### [TASK REQUIREMENTS]
Could you report every line of the listing below that holds the word "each"?

== Segment start ==

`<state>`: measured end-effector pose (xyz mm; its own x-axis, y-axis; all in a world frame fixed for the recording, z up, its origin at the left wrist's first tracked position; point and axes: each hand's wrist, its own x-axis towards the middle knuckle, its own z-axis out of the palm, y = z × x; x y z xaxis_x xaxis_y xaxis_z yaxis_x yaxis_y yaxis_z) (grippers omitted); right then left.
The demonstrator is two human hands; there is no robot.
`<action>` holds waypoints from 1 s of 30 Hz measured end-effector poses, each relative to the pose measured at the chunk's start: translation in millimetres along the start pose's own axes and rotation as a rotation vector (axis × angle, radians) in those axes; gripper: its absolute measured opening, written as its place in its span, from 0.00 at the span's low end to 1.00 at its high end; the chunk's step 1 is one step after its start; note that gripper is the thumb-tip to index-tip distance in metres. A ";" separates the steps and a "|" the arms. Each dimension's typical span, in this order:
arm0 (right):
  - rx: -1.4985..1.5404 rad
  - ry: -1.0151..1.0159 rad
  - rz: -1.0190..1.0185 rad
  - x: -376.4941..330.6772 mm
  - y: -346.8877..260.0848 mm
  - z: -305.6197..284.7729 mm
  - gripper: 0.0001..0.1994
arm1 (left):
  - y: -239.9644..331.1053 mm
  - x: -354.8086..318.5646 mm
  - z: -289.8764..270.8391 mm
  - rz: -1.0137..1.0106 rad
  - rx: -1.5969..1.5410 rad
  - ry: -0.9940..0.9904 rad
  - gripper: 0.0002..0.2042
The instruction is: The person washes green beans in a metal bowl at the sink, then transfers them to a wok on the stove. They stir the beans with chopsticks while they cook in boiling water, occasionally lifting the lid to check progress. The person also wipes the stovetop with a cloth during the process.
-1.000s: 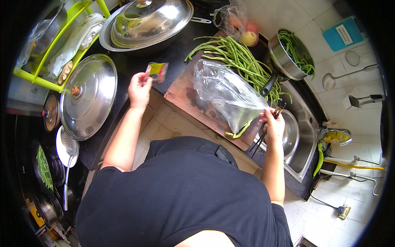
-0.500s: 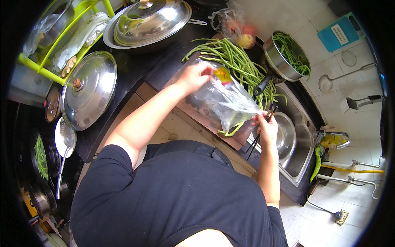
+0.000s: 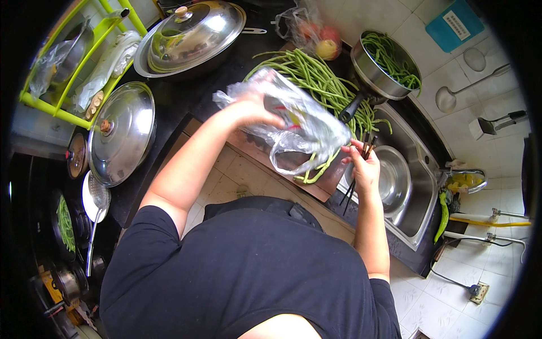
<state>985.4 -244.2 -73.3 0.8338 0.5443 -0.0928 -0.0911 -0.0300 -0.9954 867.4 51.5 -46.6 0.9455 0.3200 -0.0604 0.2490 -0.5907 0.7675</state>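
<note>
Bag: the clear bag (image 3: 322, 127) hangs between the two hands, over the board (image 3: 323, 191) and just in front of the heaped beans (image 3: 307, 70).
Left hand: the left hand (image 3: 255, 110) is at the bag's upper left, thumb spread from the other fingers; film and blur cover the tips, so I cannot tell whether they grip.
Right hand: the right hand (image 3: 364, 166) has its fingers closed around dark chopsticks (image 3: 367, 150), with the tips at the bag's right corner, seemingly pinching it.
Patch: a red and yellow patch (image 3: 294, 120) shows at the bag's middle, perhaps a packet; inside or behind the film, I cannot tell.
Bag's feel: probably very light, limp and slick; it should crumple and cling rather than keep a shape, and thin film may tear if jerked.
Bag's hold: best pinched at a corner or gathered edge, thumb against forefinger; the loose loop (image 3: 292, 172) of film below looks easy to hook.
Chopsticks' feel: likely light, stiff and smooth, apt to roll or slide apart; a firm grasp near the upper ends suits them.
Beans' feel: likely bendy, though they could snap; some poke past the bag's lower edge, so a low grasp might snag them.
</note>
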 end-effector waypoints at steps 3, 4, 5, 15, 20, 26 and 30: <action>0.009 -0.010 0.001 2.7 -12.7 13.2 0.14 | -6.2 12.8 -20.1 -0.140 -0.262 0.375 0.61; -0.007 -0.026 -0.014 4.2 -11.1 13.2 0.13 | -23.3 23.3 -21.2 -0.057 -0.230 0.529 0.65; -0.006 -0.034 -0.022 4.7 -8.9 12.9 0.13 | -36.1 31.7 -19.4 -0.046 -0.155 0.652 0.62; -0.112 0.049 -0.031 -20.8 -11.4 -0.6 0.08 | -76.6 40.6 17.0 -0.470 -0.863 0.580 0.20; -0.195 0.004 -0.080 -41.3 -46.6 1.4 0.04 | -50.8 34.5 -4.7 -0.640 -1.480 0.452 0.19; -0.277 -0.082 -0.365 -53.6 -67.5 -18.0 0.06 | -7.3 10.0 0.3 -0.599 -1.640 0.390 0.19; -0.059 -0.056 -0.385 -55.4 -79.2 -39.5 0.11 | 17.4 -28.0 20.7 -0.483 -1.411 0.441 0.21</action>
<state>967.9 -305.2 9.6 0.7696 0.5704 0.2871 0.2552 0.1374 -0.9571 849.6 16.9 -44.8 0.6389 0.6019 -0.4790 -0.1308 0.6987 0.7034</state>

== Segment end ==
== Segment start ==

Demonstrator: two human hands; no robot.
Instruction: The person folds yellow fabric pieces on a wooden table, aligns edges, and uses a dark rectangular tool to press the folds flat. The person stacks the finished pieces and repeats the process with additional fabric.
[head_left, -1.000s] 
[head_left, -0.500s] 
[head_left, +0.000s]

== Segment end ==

### [TASK OUTPUT]
`<state>`: measured end-effector pose (xyz mm; its own x-axis, y-axis; all in a world frame fixed for the recording, z up, its origin at the left wrist's first tracked position; point and axes: each hand's wrist, its own x-axis towards the middle knuckle, its own z-axis out of the palm, y = z × x; x y z xaxis_x xaxis_y xaxis_z yaxis_x yaxis_y yaxis_z) (grippers omitted); right then left.
`<action>` holds waypoints from 1 s of 30 Hz measured end-effector poses, each relative to the pose measured at the chunk's start: translation in millimetres along the start pose's own axes and rotation as a rotation vector (axis × angle, radians) in those axes; gripper: its absolute measured opening, written as its place in its span, from 0.00 at the span's low end to 1.00 at its high end; the chunk's step 1 is one step after its start; note that gripper is the thumb-tip to index-tip distance in metres. A ";" separates the steps and a "|" the arms. Each dimension's typical span, in this order:

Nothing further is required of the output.